Die eigentliche Handlung aber bleibt im Klischee stecken, denn ausgerechnet für die sechs Hauptpersonen fällt dem Regisseur wenig ein. Zwar hat er drei witzige, liebenswerte Matrosen (die hier auch noch wie die Orgelpfeifen ankommen), aber ihre angebeteten Damen werden ziemlich einseitig als sexlüsterne Verführerinnen gezeichnet. Dabei sind gerade die Frauen durch Buch und Gesangstexte erstaunlich modern charakterisiert – die Taxichauffeurin Hildy als taffe, knallhart emanzipierte New Yorkerin, die zickige Claire als sympathische Parodie der elitären Wissenschaftlerin und selbst die süße „Miss U-Bahn“ Ivy als selbstständiges, hart arbeitendes Mädchen.
Die Inszenierung ist, wenn man so will, nichts für Romantiker – die Regie ironisiert die gesamte Handlung und glaubt nicht an die drei liebevoll ausgeschmückten Liebesgeschichten. Oder warum sonst würden sich die drei Mädels nach dem Abschied sofort den nächsten drei Matrosen an den Hals werfen? Jürg Burths Komik kommt grob gerastert und mit Tusch daher, sein Slapstick hat Breitwandformat – er gibt dem Affen Zucker und verliert darüber den Sinn für die vielen witzigen Nuancen, die das Stück durchaus hat. Richard Wherlock geht insofern darauf ein, als auch er auf Effekt choreografiert, mit der Alternative komisch oder sexy. Robbins und Bernstein haben mehrere große Tanzszenen eingearbeitet, die meisten davon finden in der Fantasie des Matrosen Gabey statt, der seine „Miss U-Bahn“ sucht und Angst hat, ob sie ihn wirklich lieben wird.
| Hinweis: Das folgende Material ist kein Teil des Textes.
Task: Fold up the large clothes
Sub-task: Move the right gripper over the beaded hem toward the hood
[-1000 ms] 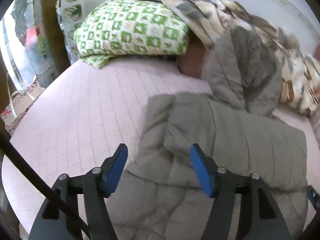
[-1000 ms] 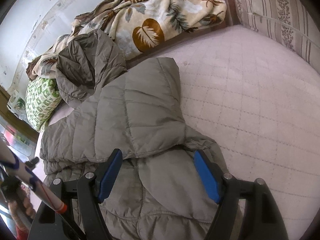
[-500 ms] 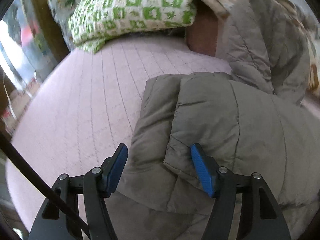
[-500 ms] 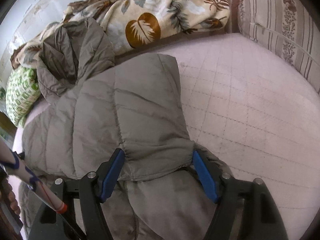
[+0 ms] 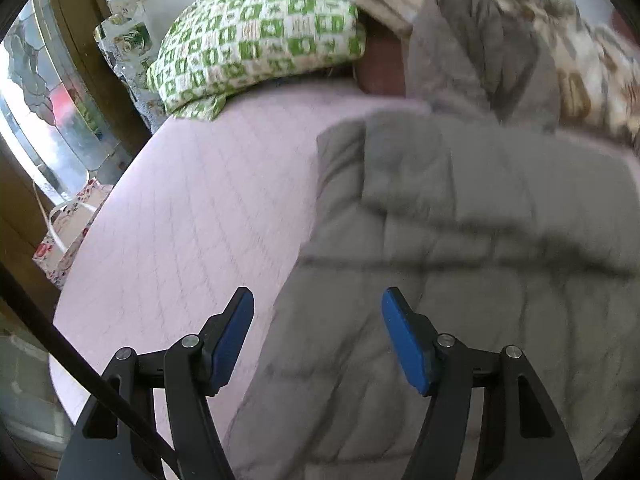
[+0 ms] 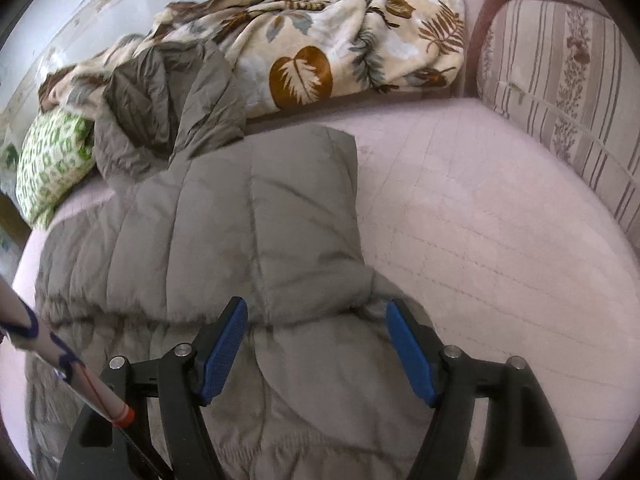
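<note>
Left wrist view: left gripper spread wide, holding nothing, over the blurred grey puffer jacket edge on the pink mattress; right wrist view: right gripper equally wide, empty, apparently straddling a folded-over sleeve.

We see jacket on mattress; blanket behind it, pillow far left, cushion right.
</note>
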`<state>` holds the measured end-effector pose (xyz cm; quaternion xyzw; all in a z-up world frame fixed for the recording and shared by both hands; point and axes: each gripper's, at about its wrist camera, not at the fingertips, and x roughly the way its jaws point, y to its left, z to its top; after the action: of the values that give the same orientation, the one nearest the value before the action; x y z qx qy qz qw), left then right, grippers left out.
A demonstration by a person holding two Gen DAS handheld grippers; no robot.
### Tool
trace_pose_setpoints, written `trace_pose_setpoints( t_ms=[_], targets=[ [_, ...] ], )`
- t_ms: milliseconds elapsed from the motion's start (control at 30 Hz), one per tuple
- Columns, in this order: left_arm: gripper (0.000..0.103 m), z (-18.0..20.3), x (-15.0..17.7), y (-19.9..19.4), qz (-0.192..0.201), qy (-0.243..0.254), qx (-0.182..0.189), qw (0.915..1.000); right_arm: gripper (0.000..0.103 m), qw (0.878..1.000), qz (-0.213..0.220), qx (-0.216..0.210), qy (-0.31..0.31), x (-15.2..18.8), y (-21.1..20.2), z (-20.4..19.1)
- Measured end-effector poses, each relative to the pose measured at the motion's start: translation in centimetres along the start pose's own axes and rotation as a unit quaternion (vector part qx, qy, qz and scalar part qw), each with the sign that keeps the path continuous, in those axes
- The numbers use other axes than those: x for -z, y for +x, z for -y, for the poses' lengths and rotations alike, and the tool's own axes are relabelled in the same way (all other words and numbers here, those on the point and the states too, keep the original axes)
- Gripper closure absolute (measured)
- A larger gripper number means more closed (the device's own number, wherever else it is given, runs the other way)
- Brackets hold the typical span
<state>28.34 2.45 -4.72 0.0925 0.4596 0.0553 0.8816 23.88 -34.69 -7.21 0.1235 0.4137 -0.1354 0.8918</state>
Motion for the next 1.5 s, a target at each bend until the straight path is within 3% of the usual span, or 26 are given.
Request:
trace_pose_setpoints(
  t_ms=[233, 467, 667, 800, 1000, 1167, 1267, 1400, 1500],
  targets=[
    [0.037, -0.5, 4.9, 0.1, -0.029, -0.021, 0.014, 0.9993, 0.026, 1.000, -0.020, 0.010, -0.019, 3.0, -0.3, -1.1],
    [0.037, 0.1, 8.1, -1.7, -0.020, -0.020, 0.031, 0.9991, 0.026, 0.999, -0.045, 0.014, -0.024, 6.2, -1.7, -2.6],
    [0.037, 1.2, 7.2, -3.7, 0.026, 0.005, 0.048, 0.9985, 0.026, 0.996, -0.065, 0.024, -0.062, 8.2, -3.4, -4.0],
    [0.037, 1.9, 5.9, -3.7, 0.033, 0.014, 0.064, 0.9973, 0.026, 0.994, -0.069, 0.022, -0.083, 8.0, -5.1, -5.0],
    [0.037, 1.5, 4.8, -2.3, 0.031, 0.000, 0.091, 0.9954, 0.026, 0.995, -0.053, 0.006, -0.089, 4.1, -7.3, -6.9],
    [0.037, 1.2, 4.1, 0.1, -0.004, -0.017, 0.109, 0.9939, 0.026, 0.997, -0.043, -0.012, -0.067, -0.9, -7.1, -9.0],
    [0.037, 1.3, 3.2, 1.2, -0.012, -0.017, 0.113, 0.9934, 0.026, 0.997, -0.025, 0.001, -0.074, -3.8, -6.2, -10.6],
    [0.037, 1.4, 1.7, 1.6, 0.013, -0.014, 0.097, 0.9951, 0.026, 0.997, -0.013, 0.021, -0.080, -7.6, -3.8, -12.2],
    [0.037, 0.7, 1.0, 2.3, 0.006, -0.036, 0.103, 0.9940, 0.026, 0.996, -0.006, 0.037, -0.084, -11.2, -1.5, -13.5]
  ],
)
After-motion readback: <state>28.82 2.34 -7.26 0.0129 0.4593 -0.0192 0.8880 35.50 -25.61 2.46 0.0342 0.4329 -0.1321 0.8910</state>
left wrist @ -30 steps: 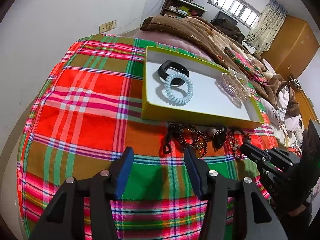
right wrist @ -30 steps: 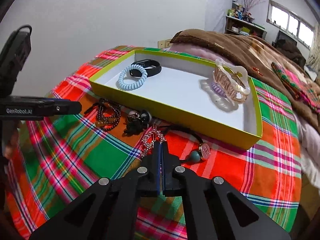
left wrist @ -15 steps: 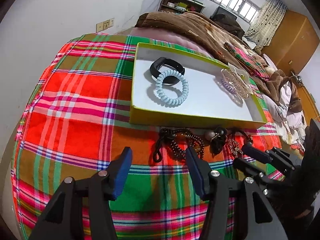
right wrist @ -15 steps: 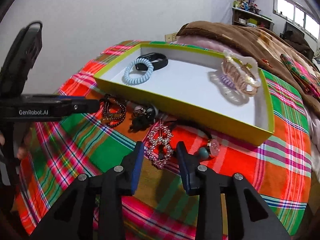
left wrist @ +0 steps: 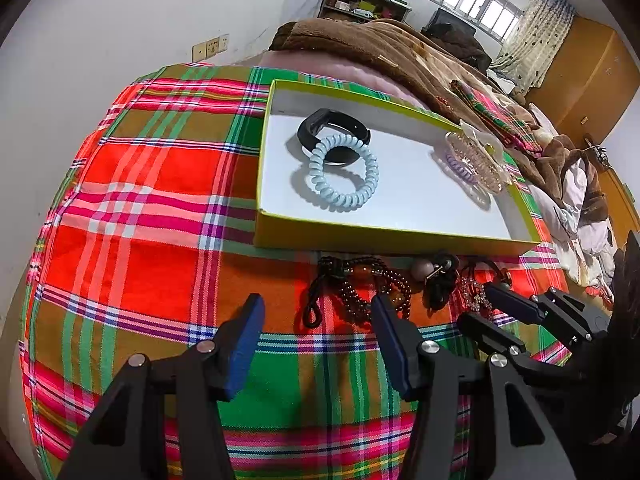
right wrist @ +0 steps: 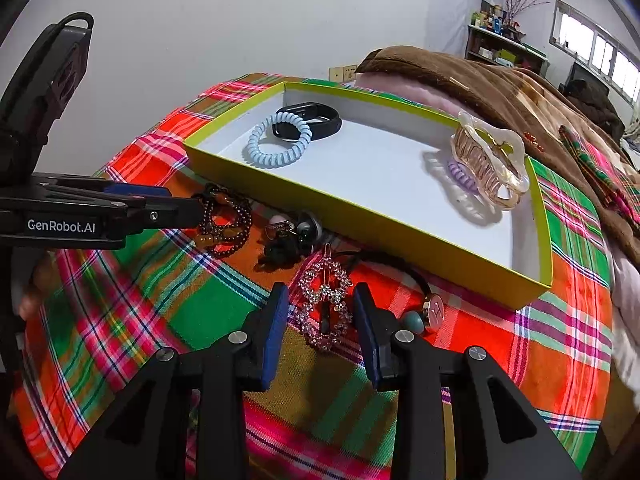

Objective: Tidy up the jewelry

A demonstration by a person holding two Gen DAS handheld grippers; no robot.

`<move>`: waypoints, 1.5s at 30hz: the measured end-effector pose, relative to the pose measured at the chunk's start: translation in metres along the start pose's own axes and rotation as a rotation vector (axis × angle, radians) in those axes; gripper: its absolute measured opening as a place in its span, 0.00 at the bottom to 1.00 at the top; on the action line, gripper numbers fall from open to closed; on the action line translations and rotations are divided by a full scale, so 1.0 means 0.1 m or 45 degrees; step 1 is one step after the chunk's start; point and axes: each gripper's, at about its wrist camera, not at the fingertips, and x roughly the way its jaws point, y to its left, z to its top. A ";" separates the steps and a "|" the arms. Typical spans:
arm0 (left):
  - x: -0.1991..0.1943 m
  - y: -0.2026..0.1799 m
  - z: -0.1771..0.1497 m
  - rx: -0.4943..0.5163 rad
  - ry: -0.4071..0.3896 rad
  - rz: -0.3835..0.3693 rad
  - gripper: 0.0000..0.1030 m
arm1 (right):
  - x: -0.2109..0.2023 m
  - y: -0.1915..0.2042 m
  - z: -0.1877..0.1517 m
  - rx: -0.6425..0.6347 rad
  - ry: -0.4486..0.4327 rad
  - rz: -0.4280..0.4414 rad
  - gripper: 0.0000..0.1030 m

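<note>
A yellow-green box with a white floor holds a black band, a pale blue coil hair tie and a clear claw clip. In front of it on the plaid cloth lie a dark bead bracelet, a black hair tie with beads and a rhinestone hair clip. My right gripper is open, its fingers either side of the rhinestone clip. My left gripper is open just short of the bead bracelet.
The plaid cloth covers a rounded surface that drops off at the left and front. A hair band with a round charm lies right of the rhinestone clip. A brown blanket is heaped behind the box. A white wall stands at the left.
My right gripper opened from shut and now straddles the rhinestone clip. My left gripper moved forward and right toward the bead bracelet, still open.
</note>
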 end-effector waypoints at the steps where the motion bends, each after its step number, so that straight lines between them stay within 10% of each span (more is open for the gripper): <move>1: 0.00 0.00 0.00 0.001 0.000 0.002 0.56 | -0.01 -0.01 0.00 0.003 -0.006 -0.003 0.29; 29: 0.12 -0.19 0.09 0.073 -0.031 0.145 0.53 | -0.26 -0.18 -0.08 0.122 -0.134 0.050 0.28; 37: 0.12 -0.24 0.08 0.144 -0.046 0.178 0.17 | -0.33 -0.21 -0.12 0.144 -0.173 0.069 0.22; 38: 0.11 -0.24 0.08 0.140 -0.049 0.171 0.16 | -0.34 -0.21 -0.12 0.142 -0.176 0.068 0.10; 45: 0.04 -0.25 0.04 0.141 -0.076 0.118 0.16 | -0.38 -0.34 -0.16 0.211 -0.172 0.101 0.10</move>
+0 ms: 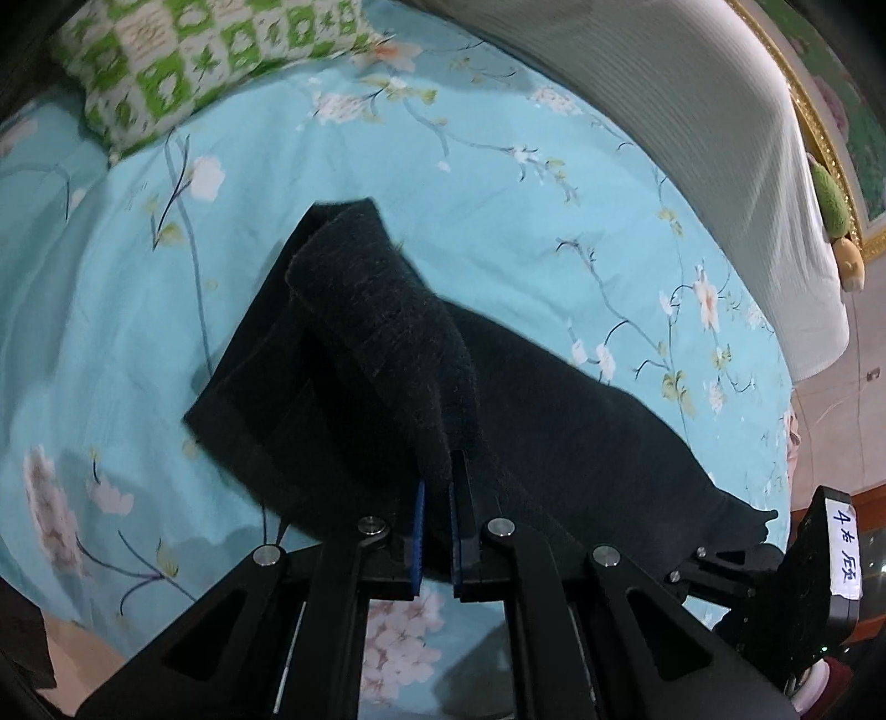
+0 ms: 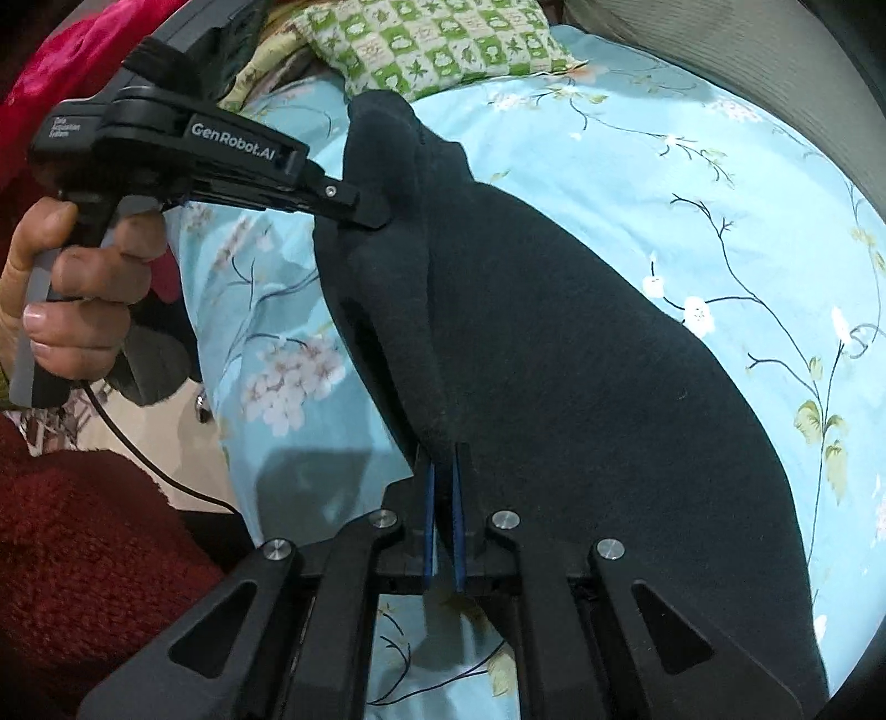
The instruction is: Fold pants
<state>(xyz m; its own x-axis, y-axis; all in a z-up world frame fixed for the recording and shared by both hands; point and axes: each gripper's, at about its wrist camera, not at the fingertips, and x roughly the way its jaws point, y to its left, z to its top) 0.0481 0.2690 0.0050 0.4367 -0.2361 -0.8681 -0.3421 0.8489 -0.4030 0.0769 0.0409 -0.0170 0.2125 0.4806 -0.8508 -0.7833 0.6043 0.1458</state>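
Observation:
Black fleecy pants [image 1: 382,332] lie on a bed with a light-blue floral sheet [image 1: 498,183]. My left gripper [image 1: 437,471] is shut on a raised fold of the pants, which drapes up and away over the rest of the cloth. In the right wrist view the pants [image 2: 554,354] spread to the right. My right gripper [image 2: 443,459] is shut on a pinched edge of the pants. The left gripper [image 2: 365,213] also shows there, held by a hand [image 2: 66,288], gripping the pants at the far end.
A green-and-white checked pillow [image 1: 183,61] lies at the head of the bed; it also shows in the right wrist view [image 2: 437,39]. A white ribbed cover [image 1: 692,127] lies at the right. A red blanket [image 2: 83,554] is at the lower left.

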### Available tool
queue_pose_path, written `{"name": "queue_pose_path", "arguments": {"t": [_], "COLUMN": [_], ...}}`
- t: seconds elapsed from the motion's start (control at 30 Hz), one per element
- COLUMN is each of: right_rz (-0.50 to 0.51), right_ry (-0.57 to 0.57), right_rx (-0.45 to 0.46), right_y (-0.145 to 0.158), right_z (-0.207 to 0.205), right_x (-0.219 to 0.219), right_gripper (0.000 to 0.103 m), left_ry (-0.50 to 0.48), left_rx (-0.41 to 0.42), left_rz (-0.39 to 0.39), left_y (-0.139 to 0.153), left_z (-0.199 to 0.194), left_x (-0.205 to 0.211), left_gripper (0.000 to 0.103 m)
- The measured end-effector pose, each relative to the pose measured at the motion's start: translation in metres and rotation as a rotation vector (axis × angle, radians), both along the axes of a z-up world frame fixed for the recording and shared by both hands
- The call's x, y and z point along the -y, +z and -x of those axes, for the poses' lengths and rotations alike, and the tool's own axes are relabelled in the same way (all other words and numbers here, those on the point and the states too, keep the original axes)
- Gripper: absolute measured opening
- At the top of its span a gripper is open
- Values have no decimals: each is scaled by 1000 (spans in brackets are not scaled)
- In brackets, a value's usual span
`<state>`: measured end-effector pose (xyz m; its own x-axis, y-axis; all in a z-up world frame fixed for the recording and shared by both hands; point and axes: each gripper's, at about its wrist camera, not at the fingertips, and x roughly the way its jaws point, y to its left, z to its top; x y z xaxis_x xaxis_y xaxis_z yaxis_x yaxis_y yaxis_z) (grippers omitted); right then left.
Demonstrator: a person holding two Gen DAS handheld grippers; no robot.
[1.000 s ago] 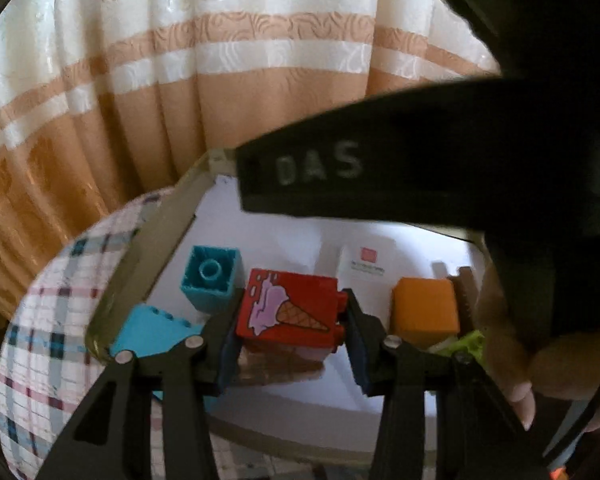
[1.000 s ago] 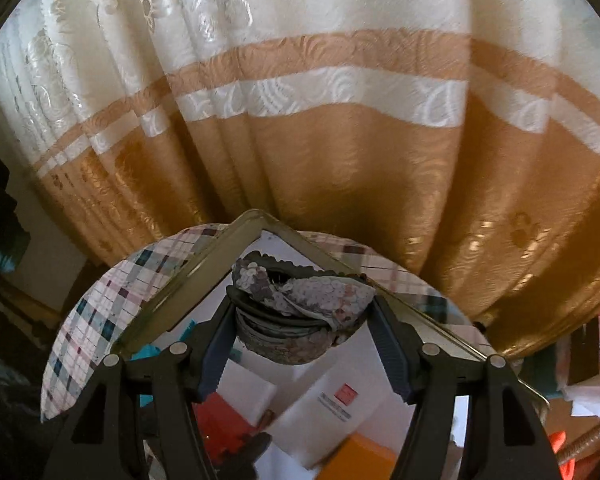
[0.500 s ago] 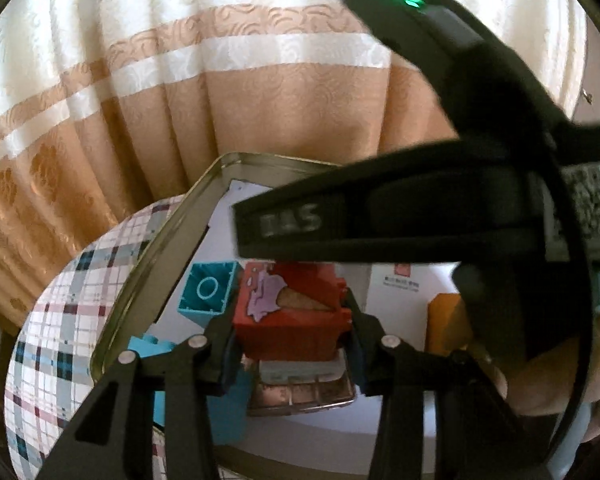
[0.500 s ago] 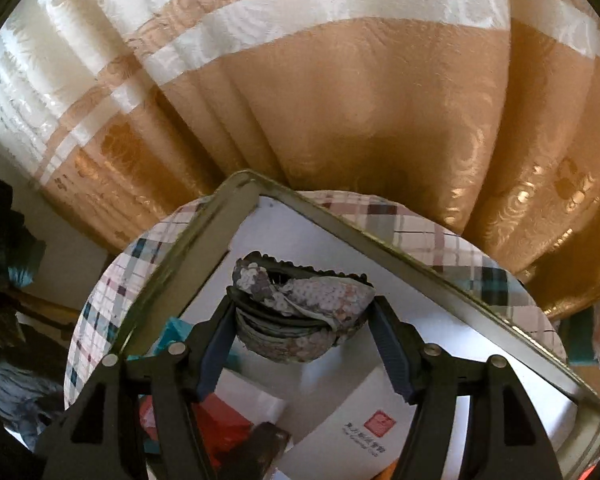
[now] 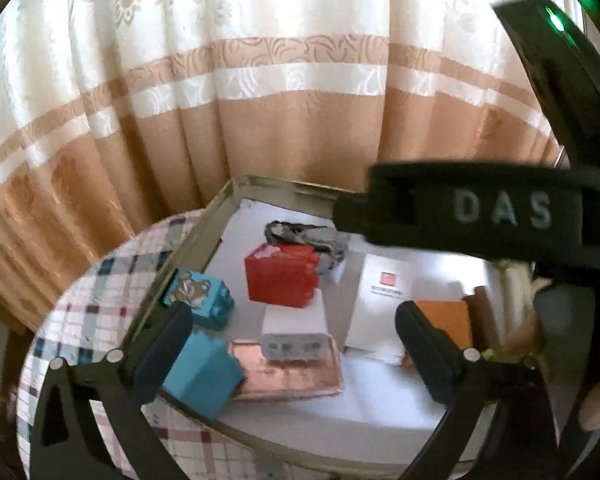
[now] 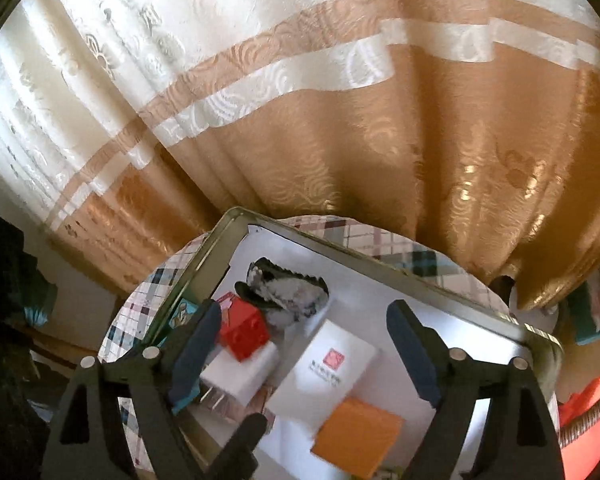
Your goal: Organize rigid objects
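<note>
red block point(image 5: 281, 276) | in tray point(image 5: 204, 236) | black band point(image 5: 476, 210) reads "DAS"

Tray point(image 5: 204, 236) on cloth-covered surface point(image 5: 100, 292), curtain point(image 5: 260, 120) behind. In tray, left wrist view:
- hair clip point(image 5: 304, 236) at far corner;
- toy brick point(image 5: 282, 276) just before the clip, atop a block point(image 5: 294, 322);
- printed cube point(image 5: 200, 298) at left wall;
- plain cube point(image 5: 202, 374) nearer, before it;
- flat tin point(image 5: 292, 376) right of plain cube, under the block's near end;
- card box point(image 5: 384, 304) right of brick;
- square box point(image 5: 444, 320) right of card box, nearer.
</note>
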<state>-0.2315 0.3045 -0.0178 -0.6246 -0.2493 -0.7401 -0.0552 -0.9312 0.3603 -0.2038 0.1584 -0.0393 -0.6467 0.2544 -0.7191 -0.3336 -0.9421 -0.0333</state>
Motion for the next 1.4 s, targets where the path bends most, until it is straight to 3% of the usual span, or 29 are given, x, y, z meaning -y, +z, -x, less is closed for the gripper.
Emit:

Dass Richard Wherlock nicht unbedingt der Spezialist für Musical-Choreografien ist, hat er mit seiner ballettlastigen „West Side Story“ auf dem Bregenzer See bewiesen; groß arrangierte Shownummern vom Schlage Robbins oder Neumeier darf man hier nicht erwarten. Wherlock klebt einfach ein bisschen zu sehr am eckig-intellektuellen Tanzstil, als dass er die Leichtigkeit, den jazzigen Rhythmus dieser Art von Tanz wirklich treffen könnte. Nach den originellen Luftsprüngen der Eröffnungsnummer „New York, New York“ macht er aus dem Ballett über das stilvolle Leben von Miss U-Bahn eine alberne Pantomime, zum Duett „Carried away“ lässt er passend, kurz und knackig Neandertaler über die Bühne toben. Gabeys Traumballette aber geraten nach ihrem angedeuteten Ginger-und-Fred-Einstieg viel zu erotisch: Träumt der verliebte Matrose wirklich von einem männermordenden Vamp oder nicht vielmehr von einem süßen Mädchen? Immerhin hatte Robbins die Rolle in der Uraufführung mit einer Balletttänzerin besetzt, in Hamburg war es damals Gigi Hyatt. In das rasant, aber den Touch zu klassisch choreografierte große Matrosen-Finale des ersten Aktes sind die drei Hauptpersonen kaum integriert. Dabei können sie doch tanzen, der aufrechte Gabey (Martin Bacher), der coole Ozzie (Rüdiger Reschke) und der Komiker Chip (Franc Tima), und singen natürlich sowieso.
Als energische Taxifahrerin Brunhilde überzeugt Pascale Camele mehr durch Charakter als durch Stimme, Georgina Chakos singt die enthemmte Anthropologin Claire de Loon mit starkem Akzent, Roswitha Stadlmann darf als Ivy ihre tollen Beine zeigen. Vor allem die drei Darstellerinnen leiden unter der überkommenen Vorstellung ihres Regisseurs, dass man bei Musical mit aller Gewalt auf die Pauke hauen muss, weil es ein bestimmtes Unterhaltungsklischee zu erfüllen hat – anstatt sich dem Stück bei all seiner Komik so ernsthaft und sorgfältig zu nähern wie jedem anderen Genre.